Au sein des institutions européennes, l'anglais semble prendre un poids de plus en plus important. Par un souci de qualité d'expression dans la langue anglaise, les porte-paroles sont souvent choisis en fonction de leur langue maternelle, assurant une forte représentation des Britanniques au sein des institutions. Même à la Banque Centrale Européenne, institution à laquelle le Royaume-Uni ne participe pas, il n'est pas rare de voir "English: native speaker" comme l'une des conditions d'embauche. Nombreux sont ceux qui, en France, regrettent cette domination de la langue anglaise, et y voient une preuve de la perte d'influence des cultures nationales face au rouleau compresseur anglo-saxon. Il est vrai que d'une manière générale, dans le monde des affaires, les milieux scientifiques ou même la plupart des communautés mondiales, l'anglais a bel et bien une place à part, car il y a un vrai avantage pratique à ce qu'une seule langue suffise à être apprise pour communiquer avec le monde entier.
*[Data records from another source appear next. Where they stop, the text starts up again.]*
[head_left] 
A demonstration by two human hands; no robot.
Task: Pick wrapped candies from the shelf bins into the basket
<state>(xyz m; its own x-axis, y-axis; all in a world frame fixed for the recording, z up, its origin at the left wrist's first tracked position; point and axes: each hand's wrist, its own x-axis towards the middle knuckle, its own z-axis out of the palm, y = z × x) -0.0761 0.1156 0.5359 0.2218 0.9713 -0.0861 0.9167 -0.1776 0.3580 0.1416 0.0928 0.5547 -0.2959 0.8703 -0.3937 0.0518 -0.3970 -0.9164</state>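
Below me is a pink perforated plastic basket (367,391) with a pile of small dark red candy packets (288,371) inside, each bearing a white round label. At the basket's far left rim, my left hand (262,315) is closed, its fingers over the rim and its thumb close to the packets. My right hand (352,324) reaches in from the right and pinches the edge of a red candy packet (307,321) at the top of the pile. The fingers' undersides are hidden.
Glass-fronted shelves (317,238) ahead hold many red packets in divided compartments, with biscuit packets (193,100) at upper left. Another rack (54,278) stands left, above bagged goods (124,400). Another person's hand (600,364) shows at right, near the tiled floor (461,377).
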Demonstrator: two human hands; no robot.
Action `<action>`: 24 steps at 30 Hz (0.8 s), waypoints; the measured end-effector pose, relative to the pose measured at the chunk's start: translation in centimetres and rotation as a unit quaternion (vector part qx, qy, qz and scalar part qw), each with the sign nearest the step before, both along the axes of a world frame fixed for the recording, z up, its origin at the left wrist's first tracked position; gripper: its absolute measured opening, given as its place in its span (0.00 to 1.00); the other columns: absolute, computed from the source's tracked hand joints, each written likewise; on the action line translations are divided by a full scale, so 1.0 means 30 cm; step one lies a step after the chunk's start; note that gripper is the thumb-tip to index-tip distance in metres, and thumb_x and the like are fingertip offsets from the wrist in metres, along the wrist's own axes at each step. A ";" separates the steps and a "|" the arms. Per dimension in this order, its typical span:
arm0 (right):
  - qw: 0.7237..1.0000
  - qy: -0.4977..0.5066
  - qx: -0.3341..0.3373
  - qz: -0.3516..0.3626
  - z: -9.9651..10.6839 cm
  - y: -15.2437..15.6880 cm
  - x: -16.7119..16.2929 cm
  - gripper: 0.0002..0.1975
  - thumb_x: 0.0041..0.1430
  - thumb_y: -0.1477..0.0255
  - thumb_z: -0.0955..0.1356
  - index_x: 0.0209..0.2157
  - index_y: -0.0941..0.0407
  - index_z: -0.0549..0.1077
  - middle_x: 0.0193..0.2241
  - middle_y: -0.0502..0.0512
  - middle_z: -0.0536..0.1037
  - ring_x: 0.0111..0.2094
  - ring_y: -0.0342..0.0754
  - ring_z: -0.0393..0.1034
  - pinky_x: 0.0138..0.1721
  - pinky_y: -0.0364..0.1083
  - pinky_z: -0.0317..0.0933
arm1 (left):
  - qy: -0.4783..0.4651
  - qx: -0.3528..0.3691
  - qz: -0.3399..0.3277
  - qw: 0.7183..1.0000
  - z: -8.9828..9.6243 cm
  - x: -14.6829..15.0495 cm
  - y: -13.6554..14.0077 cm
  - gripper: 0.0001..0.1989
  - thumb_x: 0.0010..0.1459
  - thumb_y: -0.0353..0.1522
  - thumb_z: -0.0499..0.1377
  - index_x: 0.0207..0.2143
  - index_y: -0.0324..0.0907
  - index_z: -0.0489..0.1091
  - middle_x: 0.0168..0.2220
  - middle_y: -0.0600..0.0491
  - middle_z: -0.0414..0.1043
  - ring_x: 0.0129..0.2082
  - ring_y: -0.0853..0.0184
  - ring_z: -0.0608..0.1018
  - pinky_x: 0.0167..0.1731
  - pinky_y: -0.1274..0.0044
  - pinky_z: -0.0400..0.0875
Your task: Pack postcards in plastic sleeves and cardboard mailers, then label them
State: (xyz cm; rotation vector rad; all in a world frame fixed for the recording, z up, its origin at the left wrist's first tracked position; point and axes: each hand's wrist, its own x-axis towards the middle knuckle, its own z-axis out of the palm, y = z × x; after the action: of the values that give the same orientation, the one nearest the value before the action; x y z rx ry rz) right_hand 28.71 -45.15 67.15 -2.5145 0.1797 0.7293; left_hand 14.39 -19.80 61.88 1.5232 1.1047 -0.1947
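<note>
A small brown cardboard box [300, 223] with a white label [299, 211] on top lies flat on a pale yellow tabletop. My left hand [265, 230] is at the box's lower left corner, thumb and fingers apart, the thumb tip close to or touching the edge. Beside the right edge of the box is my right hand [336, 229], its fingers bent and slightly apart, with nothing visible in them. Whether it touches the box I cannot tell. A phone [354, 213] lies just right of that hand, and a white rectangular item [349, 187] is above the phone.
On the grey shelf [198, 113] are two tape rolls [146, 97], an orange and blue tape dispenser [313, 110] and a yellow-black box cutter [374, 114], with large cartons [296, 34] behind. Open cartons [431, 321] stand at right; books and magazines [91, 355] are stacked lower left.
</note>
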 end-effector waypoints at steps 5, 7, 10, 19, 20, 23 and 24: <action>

Seulement, cela se transforme en un vrai problème lorsque parler cette langue avec l'aisance d'une langue maternelle devient obligatoire, là où "communiquer" est l'objectif premier. De même, il n'est pas normal que les Britanniques ou les Américains se sentent dispensés d'avoir à apprendre une langue étrangère, partant du principe que tout le monde parlera leur propre langue. Il ne peut en découler qu'un sentiment de supériorité qui ne forme pas les conditions d'une relation sereine et fertile. En découvrant de nouveaux pays, le voyageur comprend que la condition de la découverte est un véritable échange, un échange qui est largement facilitée en parlant la langue locale.

Les pays de l'Union Européenne ne doivent ni laisser chaque peuple parler qu'une seule langue, forçant des traductions tout azimuts, ni laisser s'imposer une langue unique. La véritable chance pour les peuples d'Europe est de parler plusieurs langues, multipliant ainsi les opportunités. Le multilinguisme est donc la solution naturelle aux questions de langue en Europe, c'est une qualité que l'on n'acquiert certes pas en claquant des doigts, et qui ne peut être répandue instantanément. Voilà pourquoi il faut favoriser dès maintenant le plus possible ce multilinguisme dans l'apprentissage des langues étrangères dans chaque pays d'Europe, y compris dans ceux qui s'en croient dispensés.